Il devait être un moment fort du voyage, le rendez-vous incontournable, le lieu dont il fallait s’imbiber, longtemps fermé pour travaux, un must, le miel sur le yaourt, l’image certifiée conforme, emblématique de cette semaine à Chios : loupé ! Νέα Μονή, inscrit au Patrimoine mondial de l’UNESCO, est un monastère byzantin du XIe siècle, aussi renommé qu’Οσιος Λουκας, célèbre pour ses mosaïques, son opulence, son rayonnement. Le complexe est vaste et comporte de nombreux bâtiments (église octogonale, réfectoire, chapelles, cellules), déjà replâtrés ou en cours de restauration. Car le monastère enchaîna les désastres au XIXe siècle ; les Turcs le pillèrent et le saccagèrent à deux reprises, en 1822 et 1828, et le tremblement de terre de 1881 acheva l’effondrement amorcé. Depuis, les interventions, les réparations, quand ce ne sont pas carrément des transformations, se sont succédées. Certes, les fragments importants des mosaïques sur fond d’or qui ont résisté au temps, sont absolument superbes mais les différentes rénovations successives jurent avec les murs d’origine, à vous fendre la rétine : certaines surfaces extérieures sont carrément recouvertes d’enduit blanc ! Alors, la sauce ne prend pas et on reste partagé entre la beauté intérieure du narthex et de la nef et une « remise à neuf » très discutable et trop ostensible.
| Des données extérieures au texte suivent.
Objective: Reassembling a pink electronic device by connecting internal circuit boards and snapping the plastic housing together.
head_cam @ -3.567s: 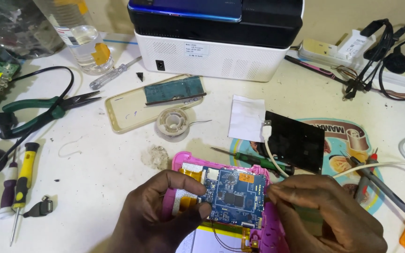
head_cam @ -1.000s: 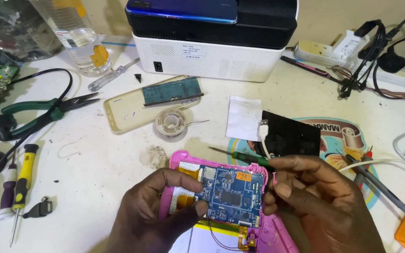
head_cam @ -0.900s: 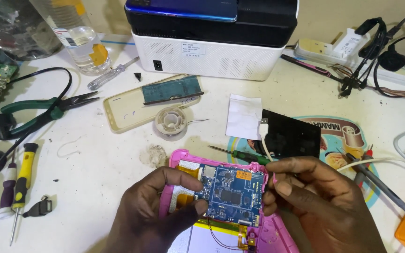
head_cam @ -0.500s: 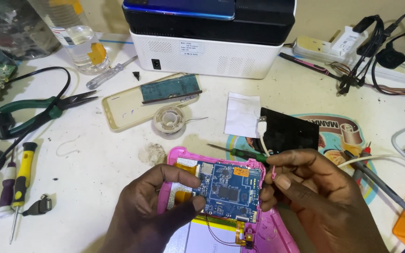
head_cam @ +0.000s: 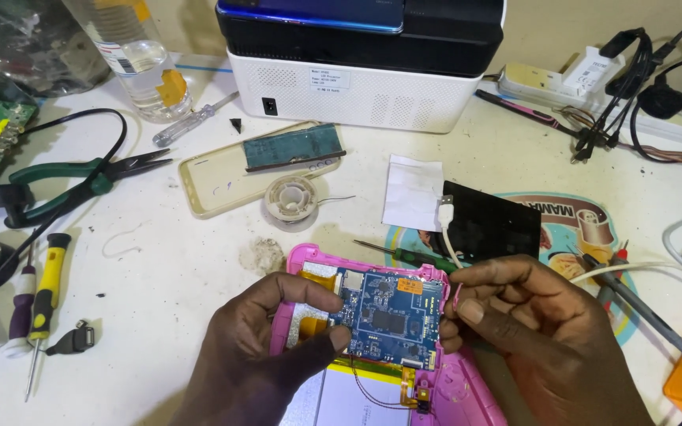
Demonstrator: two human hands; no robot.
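While 2 hands grip the blue circuit board, a white-labelled bottle stands far-left.

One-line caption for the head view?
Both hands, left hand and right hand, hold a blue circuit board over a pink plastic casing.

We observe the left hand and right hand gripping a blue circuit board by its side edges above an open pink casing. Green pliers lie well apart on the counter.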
Il faut avouer que le week-end de Pâques n’est sans doute pas le moment opportun pour un premier tête-à-tête avec ce haut lieu du monachisme, et que la foultitude de pèlerins au fort potentiel vocal, déversée par les cars de tourisme, modifie quelque peu le ressenti d’une enclave où devaient prévaloir le silence et le recueillement.
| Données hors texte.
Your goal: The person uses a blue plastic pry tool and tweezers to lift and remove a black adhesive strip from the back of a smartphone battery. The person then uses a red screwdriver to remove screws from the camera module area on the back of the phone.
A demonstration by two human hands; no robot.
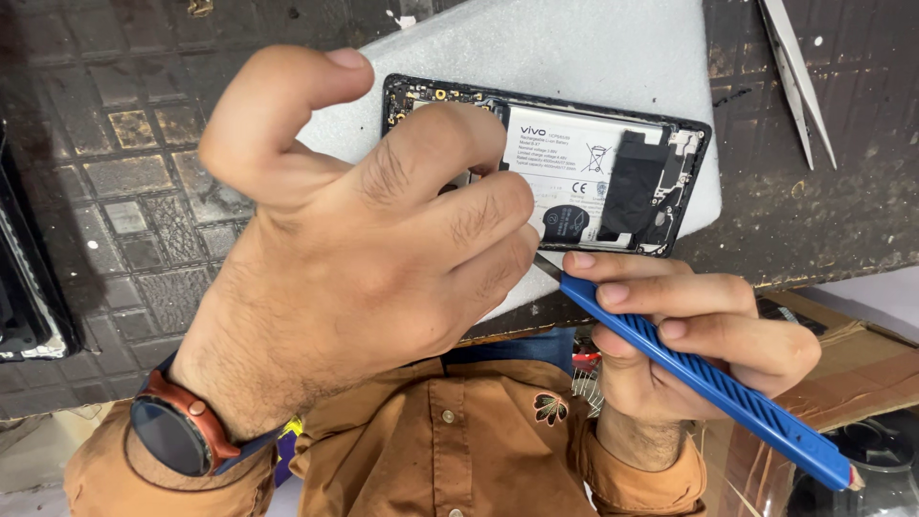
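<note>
An opened phone (613,177) with its back removed lies on a white foam pad (574,48); its white battery and black frame show. My left hand (364,249), a watch on its wrist, presses its fingers down on the phone's left half and hides it, with the thumb lifted clear. My right hand (689,335) grips a blue-handled tool (708,383). The tool's thin metal tip (548,268) points at the phone's near edge, just under my left fingertips.
The foam pad sits on a dark, worn mat with a square pattern (124,172). Metal tweezers (799,77) lie at the far right. A black device (24,287) is at the left edge. A cardboard box (852,364) stands below the table at the right.
</note>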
Toutes autres furent nos impressions au tout petit Μονή Μουνδων, situé au Nord de Chios : pas sûre d’être totalement objective, cette partie de l’île étant pour nous bien plus attachante que le Sud : villages du bout du monde, côte sinueuse et escarpée, grèves malmenées, troupeaux de chèvres, sol pierreux et pauvre, genêts touffus, brouillard et… cataractes d’eau. La pluie ne fait pas semblant à Chios, elle a une petite saveur bretonne assez prononcée.
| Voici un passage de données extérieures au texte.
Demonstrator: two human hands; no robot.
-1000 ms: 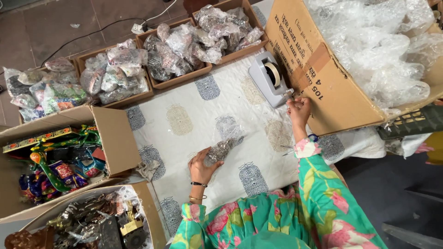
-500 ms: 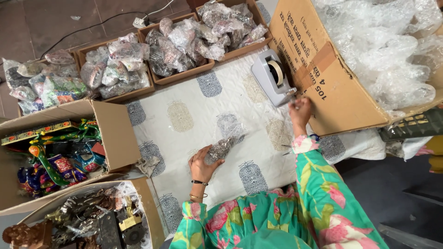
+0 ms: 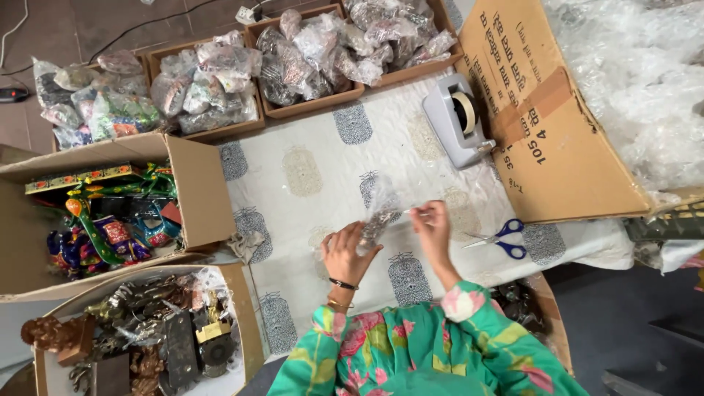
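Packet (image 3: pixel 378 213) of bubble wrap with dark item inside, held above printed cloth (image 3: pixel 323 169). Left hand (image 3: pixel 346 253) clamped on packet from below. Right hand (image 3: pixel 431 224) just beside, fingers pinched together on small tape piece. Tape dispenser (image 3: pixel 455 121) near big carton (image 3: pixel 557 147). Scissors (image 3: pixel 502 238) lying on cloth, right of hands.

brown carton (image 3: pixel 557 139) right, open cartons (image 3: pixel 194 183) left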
C’est en redescendant de Kambia vers Katavasi que nous sommes tombés dessus, au travers des allers et retours des essuie-glace en surrégime. Le monastère, d’époque byzantine tardive, placé sous la protection de Saint Jean le Précurseur, est aujourd’hui désert mais ses différents bâtiments sont toujours debout. Il suffit de pousser la porte pour remonter le temps : si certains toits se sont écroulés, le katholikon, le vestibule en forme de dôme, les cellules, bien qu’endormis, sont facilement identifiables. Pas un bruit, autre que les gouttes martelant la pierre et les feuilles, dans une nature qui a repris ses droits ; on buissonne doucement, pour ne pas troubler la quiétude de l’endroit, on chuchote, on s’imprègne, on ne serait pas étonné d’accrocher du regard un pan de soutane sombre et furtive au coin d’un édifice, comme si ce monastère avait sa propre alchimie et quelques secrets bien gardés. On referme doucement la porte derrière nous, vaguement confus d’avoir laissé nos empreintes de mortels sur le sol détrempé, dans un lieu hors du temps.